I had learned in church school that the Epiphany was the festival of the church commemorating the manifestation of Christ to the gentiles in the persons of the Magi. I am not sure I understood what ‘manifestation’ was about; I just remember that we were threatened in confirmation class that if we couldn’t spell ‘epiphany’ or ‘Episcopalian’ that we couldn’t be confirmed. That was enough to strike terror into my sixth-grade heart because I really, really wanted to be confirmed. I figured, I think, that I would get around to the meaning of Epiphany later on in life.

Then I learned that ‘epiphany’ had another, deeper meaning. It could be ‘a sudden, intuitive perception of, or insight into, the reality of the essential meaning of something, usually initiated by some simple, homely, or commonplace occurrence or experience.’ By extension, people can have access to the divine through intuition, insight and perhaps even their dreams.
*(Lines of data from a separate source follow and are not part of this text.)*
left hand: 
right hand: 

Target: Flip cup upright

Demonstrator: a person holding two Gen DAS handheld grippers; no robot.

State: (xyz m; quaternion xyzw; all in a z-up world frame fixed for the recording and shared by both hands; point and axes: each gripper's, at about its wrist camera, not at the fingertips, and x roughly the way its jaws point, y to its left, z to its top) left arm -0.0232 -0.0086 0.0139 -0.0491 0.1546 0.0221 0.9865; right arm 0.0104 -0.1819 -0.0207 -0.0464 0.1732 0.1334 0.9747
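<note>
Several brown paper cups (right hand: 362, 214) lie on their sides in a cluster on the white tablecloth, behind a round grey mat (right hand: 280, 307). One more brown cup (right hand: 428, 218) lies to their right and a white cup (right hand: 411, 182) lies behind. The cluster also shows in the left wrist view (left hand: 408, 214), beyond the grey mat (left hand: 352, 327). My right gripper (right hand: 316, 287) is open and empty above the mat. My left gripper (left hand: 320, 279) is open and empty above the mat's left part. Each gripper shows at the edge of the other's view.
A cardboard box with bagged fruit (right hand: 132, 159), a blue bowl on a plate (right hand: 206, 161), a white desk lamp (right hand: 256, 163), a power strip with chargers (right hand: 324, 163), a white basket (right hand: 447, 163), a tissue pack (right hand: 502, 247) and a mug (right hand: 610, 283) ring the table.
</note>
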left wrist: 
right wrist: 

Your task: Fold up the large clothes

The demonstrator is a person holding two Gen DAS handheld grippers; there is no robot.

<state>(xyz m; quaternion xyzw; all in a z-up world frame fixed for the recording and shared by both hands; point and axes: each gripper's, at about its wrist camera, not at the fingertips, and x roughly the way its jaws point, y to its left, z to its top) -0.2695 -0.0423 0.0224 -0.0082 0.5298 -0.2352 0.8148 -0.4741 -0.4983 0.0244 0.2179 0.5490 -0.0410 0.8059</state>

Think of Proust’s seeing his past in the form of the madeline cookie he dipped into his tea, or the clarity (the answer to that miggly problem you couldn’t figure out) that bursts into your mind when you’re walking or exercising. A simple experience can open up the world to you.

For those of us who have tested as ‘intuitives’ on the Meyers Briggs’ test, we understand well the leaps of logic for which we constantly must apologise or fill in the gaps for those who don’t share the same way of responding to the world. It may be easier to access the divine because of the way our brain is wired. But even the non-intuitive, sensory thinker can access the divine and has moments of intuition that defy reason.

Clearly that’s what this passage from Matthew is all about. Even Herod had an intuition about Jesus—so strong that he called together Three Wise Men to go and search for him—God only knows why. Apparently, the Three Wise Men did as well. Intuitively—or, as scripture says, ‘having been warned in a dream’—they ‘did not return to Herod, but left for their own country by another road.’ Common sense would have told them to be obedient to the King. Apparently, common sense has little to do with the manifestations of God.

Have you ever had the driving sense to do something, contact someone or act not fully knowing why but knowing you have to, because somehow God is involved in that drive? Sometimes you do and find out that your reaching out to a person at a particular moment was the life-saving gesture that that person needed. Sometimes God’s reason, manifested as our intuition or in our dreams, supercedes our reason. And it’s OK.

Intuition. Insight. Dreams. They’re all stuff of God. All manifestations of the divine spark we were each given at the beginning of our own creation. It’s not ancient history at all because it happens over and over again in the days and times of our own lives.

When we allow ourselves to trust that divine spark within each of us, and follow where it leads, we may find ourselves smack in the presence of God. Then we, like the three Magi, may find ourselves overwhelmed with inexplicable joy. Humbled beyond understanding in the presence of the simple, the homely or the commonplace. And generous beyond measure in the midst of the essential meaning of it all.

Which may well be the first steps to the manifestation of true wisdom, leading to our own epiphanies.